The Conference Board publishes leading, coincident, and lagging indexes designed to signal peaks and troughs in the business cycle for major economies around the world.
The Conference Board Leading Economic Index® (LEI) for the US Fell Slightly in July
Latest Press Release
Updated: Thursday, August 21, 2025
Using the Composite Indexes: The Leading Economic Index (LEI) provides an early indication of significant turning points in the business cycle and where the economy is heading in the near term. The Coincident Economic Index (CEI) provides an indication of the current state of the economy. Additional details are below.
The Conference Board Leading Economic Index® (LEI) for the US inched down by 0.1% in July 2025 to 98.7 (2016=100), after declining by 0.3% in June. The LEI fell by 2.7% over the six months between January and July 2025, a faster rate of decline than its –1.0% contraction over the previous six-month period (July 2024 to January 2025).
“The leading economic index for the US decreased just slightly in July,” said Justyna Zabinska-La Monica, Senior Manager, Business Cycle Indicators, at The Conference Board. “Pessimistic consumer expectations for business conditions and weak new orders continued to weigh down the index. Meanwhile, stock prices remained a key positive support of the LEI. Initial claims for unemployment insurance were much lower in July than in June and were the second most positive component of the LEI, after contributing negatively to the index over the previous three months.
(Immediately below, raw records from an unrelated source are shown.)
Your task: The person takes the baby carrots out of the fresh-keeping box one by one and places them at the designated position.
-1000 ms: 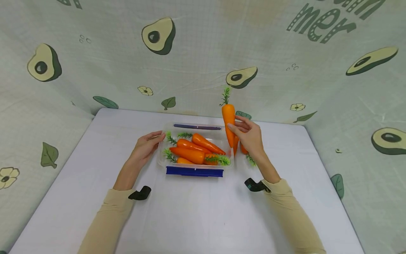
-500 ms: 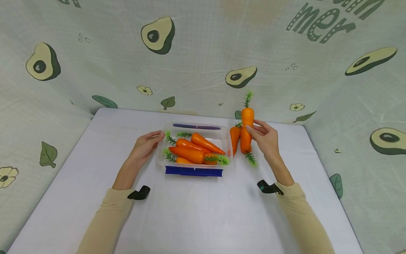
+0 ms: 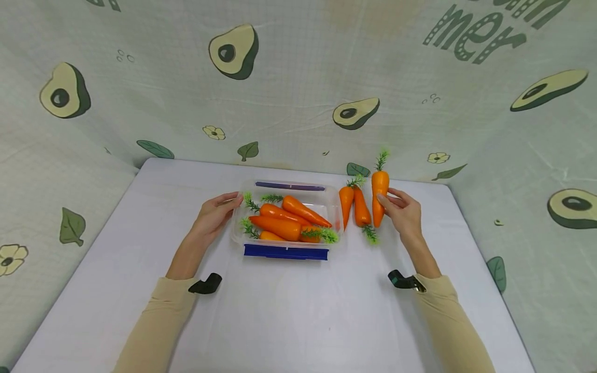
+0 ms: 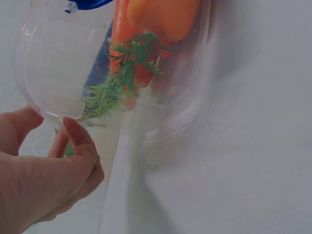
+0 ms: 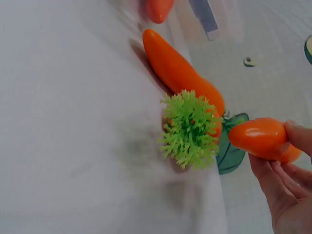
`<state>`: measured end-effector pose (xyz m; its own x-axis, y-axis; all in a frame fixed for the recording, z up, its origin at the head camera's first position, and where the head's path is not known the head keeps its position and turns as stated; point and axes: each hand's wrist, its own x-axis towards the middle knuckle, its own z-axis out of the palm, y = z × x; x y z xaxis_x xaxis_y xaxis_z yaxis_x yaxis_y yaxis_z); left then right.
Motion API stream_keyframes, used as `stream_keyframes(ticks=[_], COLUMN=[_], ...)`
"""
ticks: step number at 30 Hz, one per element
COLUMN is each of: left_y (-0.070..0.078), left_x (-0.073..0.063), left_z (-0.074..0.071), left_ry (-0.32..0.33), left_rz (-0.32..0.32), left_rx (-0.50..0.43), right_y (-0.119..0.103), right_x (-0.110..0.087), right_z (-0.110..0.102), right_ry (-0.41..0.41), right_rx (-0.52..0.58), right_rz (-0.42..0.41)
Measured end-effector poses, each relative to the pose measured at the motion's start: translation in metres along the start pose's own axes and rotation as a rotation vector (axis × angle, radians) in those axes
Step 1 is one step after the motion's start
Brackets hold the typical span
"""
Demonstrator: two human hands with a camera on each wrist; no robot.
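A clear plastic container (image 3: 240, 240) with blue latches holds several orange carrots (image 3: 280, 226) with green tops. At its left end my left hand (image 3: 207, 220) pinches the rim between thumb and fingers, as the left wrist view shows up close. My right hand (image 3: 404, 213) grips another carrot (image 3: 380, 186) upright, green top up and tip down, to the right of the container. In the right wrist view this carrot (image 5: 258, 136) points its tip toward the camera. Between it and the container lie two loose carrots, one (image 3: 346, 202) tip toward me, the other (image 3: 361, 207) with its green top toward me.
White cloth covers the table (image 3: 289, 321). Behind it and at both sides hangs a pale curtain (image 3: 298, 103) printed with avocados and leaves. One blue latch flap (image 3: 286, 252) hangs out along the container's front side.
My right hand has carried its carrot from above the container's right edge to the right and lower, past the two loose carrots. The left hand and container have not moved.
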<state>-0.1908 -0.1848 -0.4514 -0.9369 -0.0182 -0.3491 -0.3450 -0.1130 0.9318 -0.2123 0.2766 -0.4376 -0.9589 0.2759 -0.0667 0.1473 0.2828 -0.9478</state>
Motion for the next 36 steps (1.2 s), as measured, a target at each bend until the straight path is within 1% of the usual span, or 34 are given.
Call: stream_keyframes(ticks=[8,15,19,24,28,33,36], left_y=[0.0,0.0,0.0,0.001,0.002,0.001,0.0], left_x=[-0.001,0.0,-0.001,-0.001,0.0,0.0,0.0], left_z=[0.002,0.002,0.002,0.001,0.001,0.001,0.001], left_ry=[-0.002,0.004,0.003,0.016,0.019,0.017,0.018], left_rz=[0.004,0.004,0.005,0.002,0.003,-0.007,-0.014], left_rx=[-0.005,0.0,0.0,0.009,0.019,0.025,0.024], right_y=[0.022,0.038,0.041,0.043,0.042,0.039,0.038], right_x=[0.003,0.004,0.005,0.006,0.005,0.003,0.002], right_z=[-0.008,-0.008,-0.007,-0.005,-0.005,-0.007,-0.008], right_ry=[0.009,0.001,0.003,-0.014,-0.03,-0.079,-0.114], right_rx=[-0.049,-0.116,-0.154,-0.216,-0.279,-0.358,-0.381], right_rz=[0.053,0.051,0.054,0.059,0.039,-0.002,-0.008])
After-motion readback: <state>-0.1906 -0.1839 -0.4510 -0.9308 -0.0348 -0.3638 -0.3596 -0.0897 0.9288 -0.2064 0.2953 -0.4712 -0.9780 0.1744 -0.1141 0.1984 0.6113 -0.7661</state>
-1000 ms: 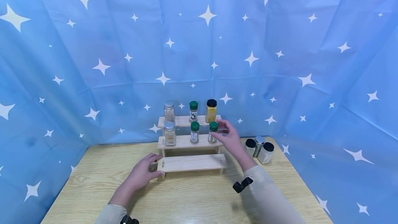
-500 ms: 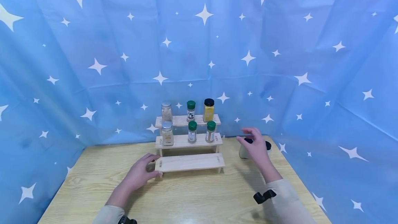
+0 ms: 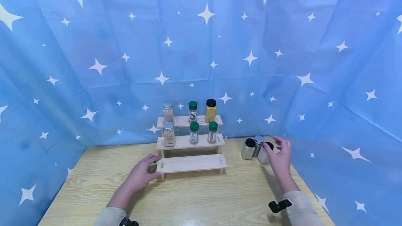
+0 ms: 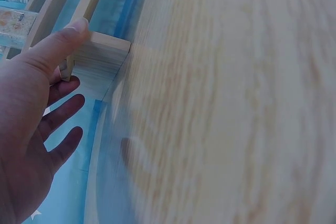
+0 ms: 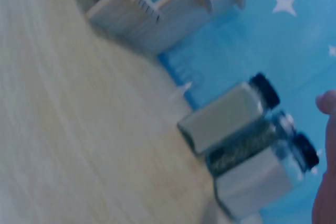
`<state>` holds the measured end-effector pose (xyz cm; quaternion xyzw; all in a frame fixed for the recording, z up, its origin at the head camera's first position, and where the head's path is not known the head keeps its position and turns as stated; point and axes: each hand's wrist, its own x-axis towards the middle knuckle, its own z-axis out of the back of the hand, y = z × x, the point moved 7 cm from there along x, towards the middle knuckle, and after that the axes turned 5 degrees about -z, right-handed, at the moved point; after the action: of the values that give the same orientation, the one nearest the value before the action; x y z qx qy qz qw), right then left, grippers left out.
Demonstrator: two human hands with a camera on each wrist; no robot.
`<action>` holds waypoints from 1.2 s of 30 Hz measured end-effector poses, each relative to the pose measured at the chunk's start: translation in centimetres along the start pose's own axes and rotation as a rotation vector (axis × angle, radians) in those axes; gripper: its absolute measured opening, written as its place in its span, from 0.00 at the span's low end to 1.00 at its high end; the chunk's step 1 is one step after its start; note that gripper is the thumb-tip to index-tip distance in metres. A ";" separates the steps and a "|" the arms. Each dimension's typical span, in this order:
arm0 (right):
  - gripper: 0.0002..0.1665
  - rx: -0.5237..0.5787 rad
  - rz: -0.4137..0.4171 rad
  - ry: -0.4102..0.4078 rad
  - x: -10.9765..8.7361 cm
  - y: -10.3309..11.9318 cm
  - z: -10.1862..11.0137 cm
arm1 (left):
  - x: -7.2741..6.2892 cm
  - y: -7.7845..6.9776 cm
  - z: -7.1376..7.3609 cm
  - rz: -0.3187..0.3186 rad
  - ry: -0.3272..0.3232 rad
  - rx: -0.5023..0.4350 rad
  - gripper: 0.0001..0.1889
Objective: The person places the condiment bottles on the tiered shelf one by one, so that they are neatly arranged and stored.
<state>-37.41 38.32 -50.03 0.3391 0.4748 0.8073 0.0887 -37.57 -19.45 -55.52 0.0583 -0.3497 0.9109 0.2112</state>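
Note:
My left hand (image 3: 142, 173) pinches the left end of the lowest shelf of a three-tier wooden rack (image 3: 192, 163); in the left wrist view, thumb (image 4: 63, 40) and index finger close on the board's end, the other fingers spread. My right hand (image 3: 280, 154) is beside the right one of two black-lidded jars of pale contents (image 3: 263, 156), its thumb and fingers apart around the lid in the head view. The right wrist view shows that jar (image 5: 254, 182) with a thumb tip (image 5: 326, 102) off the lid. Between the black-lidded jars stands a silver-lidded jar with dark contents (image 3: 258, 145).
On the top tier stand a silver-lidded jar (image 3: 168, 113), a green-capped bottle (image 3: 192, 111) and a yellow jar with black lid (image 3: 210, 111). The middle tier bears another silver-lidded jar (image 3: 169, 136) and two green-capped bottles (image 3: 194, 134). A blue star-patterned curtain (image 3: 201, 58) hangs behind.
My right hand has let go of the right green-capped bottle on the middle tier and moved right to the jars on the table. The left hand keeps its place on the rack.

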 end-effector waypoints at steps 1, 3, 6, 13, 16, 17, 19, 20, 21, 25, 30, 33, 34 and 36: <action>0.29 -0.006 -0.018 0.009 -0.1 -0.3 0.1 | 0.0 0.0 0.0 0.001 0.000 0.001 0.39; 0.33 -0.015 -0.043 0.033 -0.3 -0.9 0.1 | 0.0 0.0 0.0 -0.001 0.000 0.001 0.39; 0.38 -0.029 -0.098 0.079 -0.6 -2.0 -0.1 | 0.0 0.0 0.0 0.005 0.000 -0.003 0.39; 0.47 0.021 -0.198 0.165 -1.4 -4.6 -1.0 | -0.1 0.2 -0.1 0.024 0.014 -0.004 0.40; 0.49 0.046 -0.216 0.192 -1.7 -5.4 -1.4 | -0.2 0.1 -0.1 0.031 0.016 -0.012 0.40; 0.50 0.050 -0.218 0.198 -1.7 -5.5 -1.5 | -0.2 0.1 -0.2 0.030 0.016 -0.011 0.39; 0.50 0.047 -0.216 0.212 -1.8 -5.7 -1.6 | -0.2 0.0 -0.1 0.027 0.014 -0.011 0.39; 0.50 0.046 -0.212 0.217 -1.8 -5.7 -1.7 | -0.1 0.0 -0.1 0.027 0.012 -0.011 0.39; 0.49 0.043 -0.207 0.222 -1.9 -5.7 -1.8 | -0.1 0.0 -0.1 0.027 0.011 -0.011 0.39; 0.47 0.003 -0.210 0.233 -1.9 -5.8 -2.0 | -0.1 -0.1 -0.1 0.027 0.006 -0.010 0.38; 0.41 0.010 -0.231 0.213 -2.0 -6.0 -2.2 | 0.0 0.0 -0.1 0.032 0.009 -0.005 0.39; 0.36 0.040 -0.234 0.197 -2.0 -5.8 -2.2 | 0.1 0.0 -0.1 0.043 0.013 -0.005 0.38; 0.35 0.044 -0.234 0.194 -2.0 -5.6 -2.2 | 0.1 0.0 -0.1 0.045 0.013 -0.005 0.38; 0.34 0.045 -0.241 0.198 -2.1 -5.3 -2.1 | 0.0 -0.2 0.0 0.038 0.010 -0.003 0.38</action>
<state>-38.13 38.66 -56.07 0.2004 0.5366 0.8093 0.1302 -37.54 -19.31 -55.43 0.0465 -0.3512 0.9145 0.1956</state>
While the LEI’s six-month growth rate remains negative, it improved slighlty in July—but not enough to avoid triggering the recession signal again. Despite that, The Conference Board does not currently project a recession, though we do expect the economy to weaken in H2 2025, as the negative impacts from tariffs become more visible. Overall, real GDP is projected to grow by 1.6% year-over-year in 2025, before slowing in 2026 to 1.3%.”
The Conference Board Coincident Economic Index® (CEI) for the US rose by 0.2% in July 2025 to 114.9 (2016=100), no change in June (a downward revision from an initially reported increase of 0.3%). The CEI rose by 0.9% between January and July 2025, up from 0.6% over the previous six months. The CEI’s four component indicators—payroll employment, personal income less transfer payments, manufacturing and trade sales, and industrial production—are included among the data used to determine recessions in the US. All components of the coincident index except industrial production improved in July.
The Conference Board Lagging Economic Index® (LAG) for the US remained unchanged at 119.9 (2016=100) in both June and July 2025. The LAG grew by 0.9% in the six months between January and July 2025—more than reversing its –0.1% decline over the previous six months.
The LEI continued to inch down in July
Strength among all financial components—and intial claims for unemployment insurance—was not enough to offset negative impacts from consumer confidence and new orders
The LEI’s negative growth rate and low diffusion index over the past six months triggered the recession signal again in July
NOTE: The chart illustrates the so-called 3Ds—duration, depth, and diffusion—for interpreting a downward movement in the LEI. Duration refers to how long the decline has lasted. Depth denotes the size of decline. Duration and depth are measured by the rate of change of the index over the most recent six months at an annualized rate. Diffusion is a measure of how widespread the decline is among the LEI’s component indicators—on a scale of 0 to 100, a diffusion index reading below 50 indicates most components are weakening.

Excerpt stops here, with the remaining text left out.